Nice to meet you, website visitor. I'm Lila Thulin, a journalism jack-of-all-trades and winner of my middle school's sixth grade summer reading contest (my grand prize: four dollars stapled to a package of fruit snacks). Most of all, I'm a storytelling enthusiast who knows a good yarn (in any medium) can help us understand ourselves, each other, and the world we live in.
Right now, I'm the managing editor of Epic, a journalism startup that finds captivating true stories and turns them first into longform journalism and then film/TV. I wear a lot of hats—think editing, project managing, finding the perfect illustrator for a piece—but my favorites all have to do with story, whether that's diving into archival research or helping a writer figure out which details will hit a certain emotional note.

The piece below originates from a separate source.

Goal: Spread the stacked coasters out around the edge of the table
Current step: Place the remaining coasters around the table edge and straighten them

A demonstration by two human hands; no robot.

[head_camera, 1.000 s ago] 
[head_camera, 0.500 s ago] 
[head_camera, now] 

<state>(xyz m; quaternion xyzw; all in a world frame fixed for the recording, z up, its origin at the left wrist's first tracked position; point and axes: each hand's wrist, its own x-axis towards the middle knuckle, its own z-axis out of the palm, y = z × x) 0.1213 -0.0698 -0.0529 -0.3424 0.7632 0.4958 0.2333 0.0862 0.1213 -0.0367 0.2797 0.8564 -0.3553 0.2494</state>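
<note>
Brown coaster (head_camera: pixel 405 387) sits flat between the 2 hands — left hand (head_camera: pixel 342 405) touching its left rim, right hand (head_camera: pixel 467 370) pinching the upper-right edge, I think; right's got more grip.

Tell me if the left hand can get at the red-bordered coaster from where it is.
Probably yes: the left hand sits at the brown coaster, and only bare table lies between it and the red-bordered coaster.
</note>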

Before that, I let my museum-nerd side run wild at Smithsonian, where I started off as an editorial assistant and left an associate special projects editor. I got to mastermind a new virtual events business during the pandemic, packages like this one about women's fight for the vote, and a slew of newsletters. I also wrote a lot of features I'm proud of.
I'm also an alumna of Washingtonian, Slate, and Denver's alt-weekly, Westword. (My LinkedIn lives here, if you need it.)
I grew up in Utah but headed to California to attend Stanford University, from which I graduated with honors in 2017 with a B.A. in Human Biology (an interdisciplinary major that drew on everything from molecular biology to social psychology), a minor in Creative Writing with a nonfiction concentration, and the ability to bike no-handed.
I'm a fan of: mountains, modern dance, a well wrought sentence, feminist history, and cross-country road trips to new places.